3) Property Conservation (after stabilization)

  • Protect exposures: adjacent arrays, inverter rooms, rooftop plant, and critical mall boards.
  • Plan the handover: cordon roof zones, document what is damaged, and ensure PV O&M/electrical contractor attends before re-entry.
  • Manage downtime: limit disruption to unaffected areas only once safety allows.

Outcomes under the three readiness models

A) PVSTOP on-site (mall-owned, immediately available)

  • Operational advantage: faster access to a hazard-reduction option under IC direction.
  • Can shorten the time from “active hazard” to “controlled state,” supporting safer overhaul and earlier controlled re-entry.
  • Helps reduce the pressure to take risky roof actions while PV generation persists.

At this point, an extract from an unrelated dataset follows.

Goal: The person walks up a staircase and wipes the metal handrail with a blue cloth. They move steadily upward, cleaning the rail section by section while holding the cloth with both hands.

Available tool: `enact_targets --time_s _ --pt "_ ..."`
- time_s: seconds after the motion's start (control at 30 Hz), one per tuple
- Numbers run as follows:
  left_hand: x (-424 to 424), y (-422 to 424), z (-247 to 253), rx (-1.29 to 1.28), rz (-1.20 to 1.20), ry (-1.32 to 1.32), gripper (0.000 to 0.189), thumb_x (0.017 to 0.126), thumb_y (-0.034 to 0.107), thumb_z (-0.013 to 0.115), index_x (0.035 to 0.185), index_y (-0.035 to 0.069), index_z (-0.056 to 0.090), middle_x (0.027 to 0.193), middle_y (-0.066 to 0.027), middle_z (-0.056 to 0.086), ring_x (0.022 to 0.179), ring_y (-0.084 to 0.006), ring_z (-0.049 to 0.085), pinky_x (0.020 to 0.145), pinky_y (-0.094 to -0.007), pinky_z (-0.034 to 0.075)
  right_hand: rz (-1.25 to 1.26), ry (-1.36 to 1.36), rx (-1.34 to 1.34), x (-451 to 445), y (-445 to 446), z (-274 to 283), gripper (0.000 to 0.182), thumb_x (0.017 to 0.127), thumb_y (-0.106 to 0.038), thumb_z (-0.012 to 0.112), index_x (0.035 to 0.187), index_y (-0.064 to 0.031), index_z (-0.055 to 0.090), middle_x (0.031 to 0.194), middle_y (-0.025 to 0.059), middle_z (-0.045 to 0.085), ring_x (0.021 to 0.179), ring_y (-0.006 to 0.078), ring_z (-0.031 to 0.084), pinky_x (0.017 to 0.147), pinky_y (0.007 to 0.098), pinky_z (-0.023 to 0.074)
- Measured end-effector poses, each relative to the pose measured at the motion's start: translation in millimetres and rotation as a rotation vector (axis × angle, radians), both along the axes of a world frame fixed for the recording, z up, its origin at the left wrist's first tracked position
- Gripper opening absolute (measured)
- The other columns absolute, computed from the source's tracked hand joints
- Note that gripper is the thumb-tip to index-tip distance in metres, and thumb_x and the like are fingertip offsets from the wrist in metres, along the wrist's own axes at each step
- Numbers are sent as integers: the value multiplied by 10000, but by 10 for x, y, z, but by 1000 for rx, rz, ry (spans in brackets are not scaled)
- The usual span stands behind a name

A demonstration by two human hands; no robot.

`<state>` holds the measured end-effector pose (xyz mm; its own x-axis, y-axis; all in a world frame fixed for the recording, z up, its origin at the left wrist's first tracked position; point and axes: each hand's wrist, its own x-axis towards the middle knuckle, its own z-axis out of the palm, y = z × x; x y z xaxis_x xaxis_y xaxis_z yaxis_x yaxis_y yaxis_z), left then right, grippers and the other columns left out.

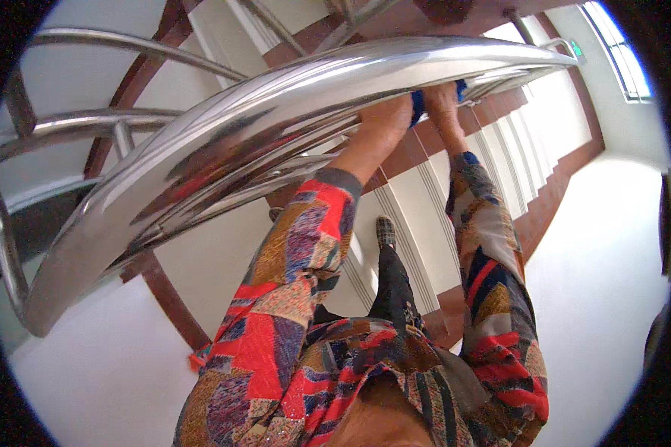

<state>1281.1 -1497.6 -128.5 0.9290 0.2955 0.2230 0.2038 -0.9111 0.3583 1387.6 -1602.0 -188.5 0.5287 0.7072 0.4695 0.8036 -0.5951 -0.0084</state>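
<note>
A thick polished metal handrail (291, 84) sweeps across the view in front of me. Beyond and below it, my left hand (394, 112) and my right hand (442, 99) reach in close together by the thinner lower rails (335, 131). Dark blue cloth (418, 107) shows between the hands and at the far side of the right one, bunched in their grip. The handrail hides most of the fingers, and what the cloth touches behind it is out of sight.
Pale stair treads (425, 184) with grooved strips and red-brown edging run beneath my arms. One shoe (386, 232) stands on a step. More metal railing (140, 44) curves at upper left. White wall (581, 223) and a bright window (618, 50) are on the right.
</note>
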Motion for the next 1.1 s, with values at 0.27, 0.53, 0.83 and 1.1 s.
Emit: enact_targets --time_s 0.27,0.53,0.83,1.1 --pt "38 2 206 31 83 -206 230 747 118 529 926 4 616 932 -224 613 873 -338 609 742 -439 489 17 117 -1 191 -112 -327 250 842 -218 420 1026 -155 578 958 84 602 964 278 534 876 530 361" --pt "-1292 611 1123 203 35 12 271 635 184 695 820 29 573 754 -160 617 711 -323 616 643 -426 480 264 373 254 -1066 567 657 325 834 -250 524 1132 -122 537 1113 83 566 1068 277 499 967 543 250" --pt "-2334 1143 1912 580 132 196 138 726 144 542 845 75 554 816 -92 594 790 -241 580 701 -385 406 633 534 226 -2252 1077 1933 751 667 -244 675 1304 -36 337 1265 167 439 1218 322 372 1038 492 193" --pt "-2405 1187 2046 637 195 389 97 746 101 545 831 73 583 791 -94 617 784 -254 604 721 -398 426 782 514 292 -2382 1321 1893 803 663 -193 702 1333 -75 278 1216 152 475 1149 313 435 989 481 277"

B) PVSTOP with Fire Department (dispatched resource)

  • Useful, but arrival time matters. Early incident decisions may already have gone defensive.
  • Still valuable for stabilization/overhaul, especially if the incident drags on or re-ignition risk persists.

C) No PVSTOP

  • Stabilization relies more on exclusion zones, conservative tactics, and waiting for daylight conditions/technical isolation confirmation.
  • Likely larger cordons, longer roof restrictions, and potentially longer business interruption.

“Lessons learned” box (what the mall should have in place)

  • A PV emergency pack: roof layout, DC routes, inverter/combiner locations, and 24/7 O&M contacts.
  • Preplanned roof access paths.
  • A simple ICS-aligned SOP: who does what, when and under whose authority, plus handover steps to keep the roof safe after crews leave.